La serie ci introduce in questo piccolo mondo ultraortodosso, dove tutto è condiviso e non esiste il concetto di privacy. I ruoli e gli spazi sono rigorosamente divisi in base al genere: le donne si occupano della gestione della casa mentre gli uomini della sfera pubblica e sociale. Per questo le prime non vengono istruite, perché il loro unico compito è quello di prendersi cura del marito e mettere al mondo figli che reintegrino la perdita dei 6 milioni di ebrei sterminati durante l’Olocausto. È una vita rigida anche per gli uomini che devono dedicarsi totalmente alla religione e alla vita di comunità, ma almeno a loro è permesso lavorare, uscire senza dover rendere conto e soprattutto cantare e suonare gli strumenti, cosa invece vietata alle donne. Ed è proprio la musica la via di liberazione per Esty, la quale un giorno, infelice e stanca dei continui rimproveri da parte della suocera (perché non adempie ai suoi doveri coniugali sessuali) decide di scappare a Berlino. Qui entrerà in contatto casualmente con un gruppo di giovani musicisti della Filarmonica, grazie ai quali ritroverà la gioia per la vita. La musica per lei infatti è linfa vitale, il segreto che condivide con l’amata nonna.
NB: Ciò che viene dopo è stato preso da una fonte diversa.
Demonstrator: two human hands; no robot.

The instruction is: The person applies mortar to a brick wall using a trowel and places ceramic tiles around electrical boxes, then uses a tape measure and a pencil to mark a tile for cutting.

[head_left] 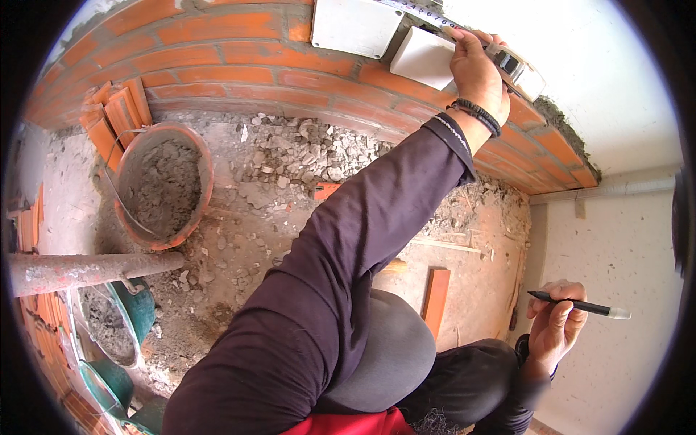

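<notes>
My left hand is stretched out to the top of the orange brick wall, closed around a tape measure. Its marked blade runs leftward from the case along the top of the wall, past two white box-like pieces. One is a flat plate with small screws or holes near its corners; the other is a plain white block just below my fingers. Lower right, my right hand pinches a black pencil-like marker with a white end, its dark point facing left, away from the wall.
A bucket of grey mortar stands on the rubble-strewn floor, near stacked bricks. Left of me are a thick pole and green buckets. A loose brick lies beside my knee; a pale wall rises at right.
</notes>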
Ma come è facile immaginare il suo percorso di emancipazione non sarà semplice e così si ritroverà il marito e il cugino Moishe alle calcagna. Come le dice la madre c’è un Moishe in tutte le famiglie. È la mano armata dell’ordine patriarcale, in senso letterale non simbolico perché Moishe ha una pistola che può essere utilizzata in due modi differenti: minacciare Esty per farla tornare indietro o nel caso più estremo convincerla a suicidarsi per la vergogna e lo stigma sociale.
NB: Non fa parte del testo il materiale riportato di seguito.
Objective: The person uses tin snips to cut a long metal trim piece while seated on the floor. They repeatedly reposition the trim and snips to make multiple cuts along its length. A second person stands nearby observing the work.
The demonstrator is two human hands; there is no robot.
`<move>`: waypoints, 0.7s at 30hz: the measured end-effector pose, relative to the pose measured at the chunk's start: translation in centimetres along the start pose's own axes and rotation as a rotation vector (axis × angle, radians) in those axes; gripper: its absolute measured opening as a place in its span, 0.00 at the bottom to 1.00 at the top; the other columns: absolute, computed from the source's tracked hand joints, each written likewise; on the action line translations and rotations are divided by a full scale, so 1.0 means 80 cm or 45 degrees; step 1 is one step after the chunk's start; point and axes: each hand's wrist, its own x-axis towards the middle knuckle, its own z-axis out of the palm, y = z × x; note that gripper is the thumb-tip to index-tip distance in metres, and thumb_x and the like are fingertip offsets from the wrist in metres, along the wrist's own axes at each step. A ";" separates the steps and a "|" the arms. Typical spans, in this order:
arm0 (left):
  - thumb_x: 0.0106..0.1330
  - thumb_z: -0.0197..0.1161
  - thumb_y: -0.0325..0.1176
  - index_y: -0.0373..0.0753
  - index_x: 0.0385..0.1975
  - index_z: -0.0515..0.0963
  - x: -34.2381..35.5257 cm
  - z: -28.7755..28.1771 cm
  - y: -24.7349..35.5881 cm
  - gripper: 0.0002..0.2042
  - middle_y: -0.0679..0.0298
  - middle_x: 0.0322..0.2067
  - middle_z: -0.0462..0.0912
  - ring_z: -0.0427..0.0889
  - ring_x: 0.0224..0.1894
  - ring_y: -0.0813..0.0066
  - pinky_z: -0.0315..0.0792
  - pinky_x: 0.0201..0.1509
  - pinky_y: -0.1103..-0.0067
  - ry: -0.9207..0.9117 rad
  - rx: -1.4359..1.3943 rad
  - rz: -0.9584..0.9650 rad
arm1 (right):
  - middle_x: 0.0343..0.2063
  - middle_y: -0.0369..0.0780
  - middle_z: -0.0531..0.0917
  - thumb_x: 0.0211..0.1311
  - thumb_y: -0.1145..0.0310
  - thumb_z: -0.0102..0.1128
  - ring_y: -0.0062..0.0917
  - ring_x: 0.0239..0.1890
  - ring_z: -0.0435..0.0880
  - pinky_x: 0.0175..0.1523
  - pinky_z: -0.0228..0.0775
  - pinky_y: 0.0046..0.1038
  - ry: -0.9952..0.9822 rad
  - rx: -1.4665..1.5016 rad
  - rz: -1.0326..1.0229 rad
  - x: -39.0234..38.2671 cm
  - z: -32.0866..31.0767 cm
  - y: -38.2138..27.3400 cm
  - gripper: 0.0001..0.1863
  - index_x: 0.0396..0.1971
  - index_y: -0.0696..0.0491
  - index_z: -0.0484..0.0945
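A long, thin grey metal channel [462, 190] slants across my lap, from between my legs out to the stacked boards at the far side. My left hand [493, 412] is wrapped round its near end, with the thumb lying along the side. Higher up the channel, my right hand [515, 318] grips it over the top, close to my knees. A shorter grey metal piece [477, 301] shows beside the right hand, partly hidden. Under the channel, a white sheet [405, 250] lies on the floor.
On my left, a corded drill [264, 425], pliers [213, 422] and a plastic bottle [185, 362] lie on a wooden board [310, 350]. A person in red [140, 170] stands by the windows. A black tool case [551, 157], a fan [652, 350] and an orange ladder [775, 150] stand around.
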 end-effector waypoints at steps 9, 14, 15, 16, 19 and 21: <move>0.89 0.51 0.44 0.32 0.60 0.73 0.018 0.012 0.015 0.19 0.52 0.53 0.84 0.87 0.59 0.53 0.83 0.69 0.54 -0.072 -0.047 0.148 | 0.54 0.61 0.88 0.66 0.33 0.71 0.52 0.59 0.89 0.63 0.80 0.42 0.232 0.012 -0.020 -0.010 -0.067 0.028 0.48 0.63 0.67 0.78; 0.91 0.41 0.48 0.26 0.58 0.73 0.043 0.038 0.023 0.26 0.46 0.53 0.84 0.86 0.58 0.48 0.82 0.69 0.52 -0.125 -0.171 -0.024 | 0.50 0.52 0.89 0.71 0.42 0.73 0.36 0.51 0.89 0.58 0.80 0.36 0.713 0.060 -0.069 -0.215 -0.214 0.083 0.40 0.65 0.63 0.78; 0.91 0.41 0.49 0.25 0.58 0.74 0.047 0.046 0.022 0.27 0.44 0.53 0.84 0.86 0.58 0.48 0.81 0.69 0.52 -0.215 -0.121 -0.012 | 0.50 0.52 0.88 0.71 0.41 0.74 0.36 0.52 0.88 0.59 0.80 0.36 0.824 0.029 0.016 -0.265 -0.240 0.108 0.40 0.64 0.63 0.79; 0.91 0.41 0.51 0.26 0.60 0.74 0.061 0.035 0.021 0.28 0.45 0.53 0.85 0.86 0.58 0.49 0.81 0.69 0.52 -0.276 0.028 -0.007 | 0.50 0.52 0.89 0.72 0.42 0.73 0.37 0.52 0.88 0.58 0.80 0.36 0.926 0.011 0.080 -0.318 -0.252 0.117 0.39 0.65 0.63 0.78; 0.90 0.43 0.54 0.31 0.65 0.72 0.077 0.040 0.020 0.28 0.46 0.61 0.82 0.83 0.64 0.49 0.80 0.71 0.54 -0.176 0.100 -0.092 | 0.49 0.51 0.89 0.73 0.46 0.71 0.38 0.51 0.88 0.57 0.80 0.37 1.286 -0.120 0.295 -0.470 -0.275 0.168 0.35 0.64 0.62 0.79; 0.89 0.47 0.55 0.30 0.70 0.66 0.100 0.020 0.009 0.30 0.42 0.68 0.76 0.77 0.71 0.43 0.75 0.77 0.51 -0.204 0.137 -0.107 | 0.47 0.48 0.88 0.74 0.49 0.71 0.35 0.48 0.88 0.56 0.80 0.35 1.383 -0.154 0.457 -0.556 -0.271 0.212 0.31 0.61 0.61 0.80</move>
La protagonista è interpretata da Shira Haas, un’attrice israeliana di 25 anni dalla fisicità atipica, quasi adolescenziale. Supera a malapena un metro e cinquanta ed è molto esile. Una fragilità apparente che invece contrasta con la sua fierezza granitica, che si manifesta soprattutto attraverso lo sguardo e la postura. Shira Haas è perfetta per interpretare un personaggio così sfaccettato che ha avuto una vita difficile, non diversa da quella di altre sue coetanee appartenenti alla comunità ebraica ultraortodossa, che si sposano a 17, 18 con ragazzi sconosciuti, senza sapere nulla di sesso e senza aver mai dato nemmeno un bacio. Adolescenti che non potendo guardare la televisione e non avendo accesso a internet non hanno modelli di riferimento e si fidano soltanto di quello che raccontano le loro madri, le zie e le altre donne sposate. Del resto la serie racconta una storia vera, quella di Deborah Feldman, descritta nel suo bestseller Unorthodox: The Scandalous Rejection of My Hasidic Roots. Un libro che sicuramente è diventato un modello di cambiamento per tutte quelle donne, giovani e non solo, che per qualsiasi motivo, si sono trovate prigioniere di una vita che non hanno scelto.